= Aim of the task =
Nothing in the data may be altered; copy it all exactly.

= Exercise data =
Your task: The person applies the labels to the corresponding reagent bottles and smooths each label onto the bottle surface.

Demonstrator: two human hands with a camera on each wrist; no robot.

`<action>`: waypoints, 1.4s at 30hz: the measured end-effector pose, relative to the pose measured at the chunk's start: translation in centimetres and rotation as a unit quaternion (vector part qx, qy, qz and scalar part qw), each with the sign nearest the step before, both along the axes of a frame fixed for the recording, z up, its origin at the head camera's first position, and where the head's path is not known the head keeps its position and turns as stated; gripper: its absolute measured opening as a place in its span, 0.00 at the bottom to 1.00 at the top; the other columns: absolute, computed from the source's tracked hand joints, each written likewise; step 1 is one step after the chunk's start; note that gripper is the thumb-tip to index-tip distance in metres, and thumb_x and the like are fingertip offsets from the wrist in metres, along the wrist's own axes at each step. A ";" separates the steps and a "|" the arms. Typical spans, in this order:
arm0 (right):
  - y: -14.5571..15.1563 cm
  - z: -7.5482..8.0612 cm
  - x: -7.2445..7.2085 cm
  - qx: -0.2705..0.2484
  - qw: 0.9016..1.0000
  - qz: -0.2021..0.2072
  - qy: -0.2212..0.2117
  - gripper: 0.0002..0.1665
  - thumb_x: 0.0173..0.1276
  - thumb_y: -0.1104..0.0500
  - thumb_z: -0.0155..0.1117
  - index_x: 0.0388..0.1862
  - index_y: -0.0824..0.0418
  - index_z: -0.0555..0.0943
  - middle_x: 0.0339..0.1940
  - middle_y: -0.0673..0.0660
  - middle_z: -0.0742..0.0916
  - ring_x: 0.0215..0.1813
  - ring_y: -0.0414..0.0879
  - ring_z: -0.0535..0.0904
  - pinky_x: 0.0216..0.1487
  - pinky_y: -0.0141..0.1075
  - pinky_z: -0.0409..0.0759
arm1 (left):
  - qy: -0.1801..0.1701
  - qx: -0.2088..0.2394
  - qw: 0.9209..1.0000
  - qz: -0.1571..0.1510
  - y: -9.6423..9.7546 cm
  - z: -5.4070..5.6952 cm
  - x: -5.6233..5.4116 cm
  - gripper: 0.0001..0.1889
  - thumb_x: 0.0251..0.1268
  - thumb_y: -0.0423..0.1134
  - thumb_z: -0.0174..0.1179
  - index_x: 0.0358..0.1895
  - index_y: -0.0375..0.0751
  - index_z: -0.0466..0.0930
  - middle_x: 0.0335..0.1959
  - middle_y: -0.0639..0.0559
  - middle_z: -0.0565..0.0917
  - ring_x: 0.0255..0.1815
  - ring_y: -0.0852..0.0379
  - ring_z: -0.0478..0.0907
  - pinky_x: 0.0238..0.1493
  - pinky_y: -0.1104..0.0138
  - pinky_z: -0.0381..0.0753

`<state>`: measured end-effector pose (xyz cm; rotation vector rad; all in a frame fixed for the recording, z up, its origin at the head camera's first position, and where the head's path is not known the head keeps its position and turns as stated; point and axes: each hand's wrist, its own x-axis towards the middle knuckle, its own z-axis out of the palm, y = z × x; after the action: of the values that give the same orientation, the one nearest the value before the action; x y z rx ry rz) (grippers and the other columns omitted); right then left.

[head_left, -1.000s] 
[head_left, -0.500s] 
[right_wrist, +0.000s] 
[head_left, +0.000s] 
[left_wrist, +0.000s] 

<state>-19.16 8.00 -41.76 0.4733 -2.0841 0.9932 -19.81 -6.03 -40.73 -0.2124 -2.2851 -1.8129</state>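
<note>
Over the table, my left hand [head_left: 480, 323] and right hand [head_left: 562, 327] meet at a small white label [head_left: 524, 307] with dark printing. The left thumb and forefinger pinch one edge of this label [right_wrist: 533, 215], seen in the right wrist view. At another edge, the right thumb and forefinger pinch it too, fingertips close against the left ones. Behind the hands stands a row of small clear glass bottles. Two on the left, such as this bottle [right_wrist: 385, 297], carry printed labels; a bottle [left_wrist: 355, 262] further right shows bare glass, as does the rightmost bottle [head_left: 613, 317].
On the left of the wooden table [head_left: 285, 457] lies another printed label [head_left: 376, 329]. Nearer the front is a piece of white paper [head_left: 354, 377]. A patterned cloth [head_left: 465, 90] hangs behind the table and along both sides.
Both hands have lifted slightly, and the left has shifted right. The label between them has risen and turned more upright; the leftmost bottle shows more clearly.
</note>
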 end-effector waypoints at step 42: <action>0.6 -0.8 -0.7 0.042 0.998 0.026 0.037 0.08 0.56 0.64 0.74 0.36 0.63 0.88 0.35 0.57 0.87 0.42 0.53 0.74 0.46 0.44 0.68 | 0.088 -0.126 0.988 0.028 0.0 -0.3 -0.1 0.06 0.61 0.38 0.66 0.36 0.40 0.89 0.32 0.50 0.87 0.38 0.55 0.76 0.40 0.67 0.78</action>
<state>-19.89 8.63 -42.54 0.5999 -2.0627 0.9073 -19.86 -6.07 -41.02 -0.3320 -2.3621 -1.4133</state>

= Answer for the task =
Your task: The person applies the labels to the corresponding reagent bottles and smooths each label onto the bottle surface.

Demonstrator: two human hands with a camera on each wrist; no robot.

`<action>`: waypoints, 1.4s at 30hz: the measured end-effector pose, relative to the pose measured at the chunk's start: translation in centimetres and rotation as a unit quaternion (vector part qx, qy, qz and scalar part qw), each with the sign nearest the step before, both along the axes of a frame fixed for the recording, z up, its origin at the head camera's first position, and where the head's path is not known the head keeps its position and turns as stated; gripper: its absolute measured opening as a place in its span, 0.00 at the bottom to 1.00 at the top; the other columns: absolute, computed from the source's tracked hand joints, each written likewise; step 1 is one step after the chunk's start; note that gripper is the thumb-tip to index-tip distance in metres, and thumb_x and the like are fingertip offsets from the wrist in metres, along the wrist's own axes at each step. A ";" separates the steps and a "|" the arms. Typical spans, in this order:
arm0 (right):
  - y: -14.5571..15.1563 cm
  - z: -7.5482..8.0612 cm
  - x: -7.2445..7.2085 cm
  - qx: -0.2705..0.2484
  - qw: 0.9016..1.0000
  - qz: -0.2021..0.2072
  - qy: -0.2212..0.2117
  - gripper: 0.0002..0.1665
  - thumb_x: 0.0173..0.1276
  - thumb_y: -0.1104..0.0500
  - thumb_z: -0.0155..0.1117
  - index_x: 0.0388..0.1862
  - index_y: -0.0824..0.0418
  - index_z: -0.0555..0.0943
  - middle_x: 0.0339..0.1940
  - middle_y: -0.0673..0.0660
  - middle_z: -0.0742..0.0916
  - ring_x: 0.0215..0.1813
  - ring_y: -0.0414..0.0879
  - ring_z: -0.0535..0.0904
  - pinky_x: 0.0216..0.1487
  - pinky_y: -0.0141..0.1075
  - pinky_z: -0.0409..0.0759
arm1 (left):
  - qy: -0.1801..0.1701
  - qx: -0.2088..0.2394
  - qw: 0.9209..1.0000
  - qz: -0.1571..0.1510
  - y: -9.6423..9.7546 cm
  - z: -5.4070..5.6952 cm
  - x: -5.6233..5.4116 cm
  - gripper: 0.0001..0.1889
  - thumb_x: 0.0251..0.1268
  - thumb_y: -0.0423..0.1134
  - thumb_z: -0.0174..0.1179
  - index_x: 0.0358..0.1895
  - index_y: -0.0375..0.0751
  - index_z: -0.0466..0.0930
  - middle_x: 0.0335..0.1959
  - middle_y: -0.0639..0.0559
  - middle_z: -0.0565..0.0917
  - ring_x: 0.0255..0.1815
  - ring_y: -0.0852..0.0379
  - ring_z: -0.0478..0.0907
  - pinky_x: 0.0238..0.1493
  - pinky_y: -0.1104..0.0138
  - pinky_z: -0.0381..0.0753

`<state>`: measured end-effector pose (xyz cm; rotation vector rad; all in a frame fixed for the recording, z up, its origin at the head camera's first position, and where the head's path is not known the head keeps its position and turns as stated; point and axes: each hand's wrist, its own x-axis towards the middle knuckle, its own z-axis out of the palm, y = z × x; after the action: of the values that give the same orientation, the one nearest the value before the action; x y z rx ry rz) (grippers and the other columns omitted); right then left.

[head_left, -1.000s] 
[head_left, -0.500s] 
[right_wrist, +0.000s] 
[head_left, +0.000s] 
[left_wrist, +0.000s] 

<state>-19.16 8.00 -41.76 0.4733 -2.0841 0.9932 -19.81 -6.03 -40.73 -0.2124 -2.2851 -1.8129</state>
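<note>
Over the table, my left hand [head_left: 480, 323] and right hand [head_left: 562, 327] meet at a small white label [head_left: 524, 307] with dark printing. The left thumb and forefinger pinch one edge of this label [right_wrist: 533, 215], seen in the right wrist view. At another edge, the right thumb and forefinger pinch it too, fingertips close against the left ones. Behind the hands stands a row of small clear glass bottles. Two on the left, such as this bottle [right_wrist: 385, 297], carry printed labels; a bottle [left_wrist: 355, 262] further right shows bare glass, as does the rightmost bottle [head_left: 613, 317].
On the left of the wooden table [head_left: 285, 457] lies another printed label [head_left: 376, 329]. Nearer the front is a piece of white paper [head_left: 354, 377]. A patterned cloth [head_left: 465, 90] hangs behind the table and along both sides.
Both hands have lifted slightly, and the left has shifted right. The label between them has risen and turned more upright; the leftmost bottle shows more clearly.
</note>
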 end-effector waypoints at step 42: <action>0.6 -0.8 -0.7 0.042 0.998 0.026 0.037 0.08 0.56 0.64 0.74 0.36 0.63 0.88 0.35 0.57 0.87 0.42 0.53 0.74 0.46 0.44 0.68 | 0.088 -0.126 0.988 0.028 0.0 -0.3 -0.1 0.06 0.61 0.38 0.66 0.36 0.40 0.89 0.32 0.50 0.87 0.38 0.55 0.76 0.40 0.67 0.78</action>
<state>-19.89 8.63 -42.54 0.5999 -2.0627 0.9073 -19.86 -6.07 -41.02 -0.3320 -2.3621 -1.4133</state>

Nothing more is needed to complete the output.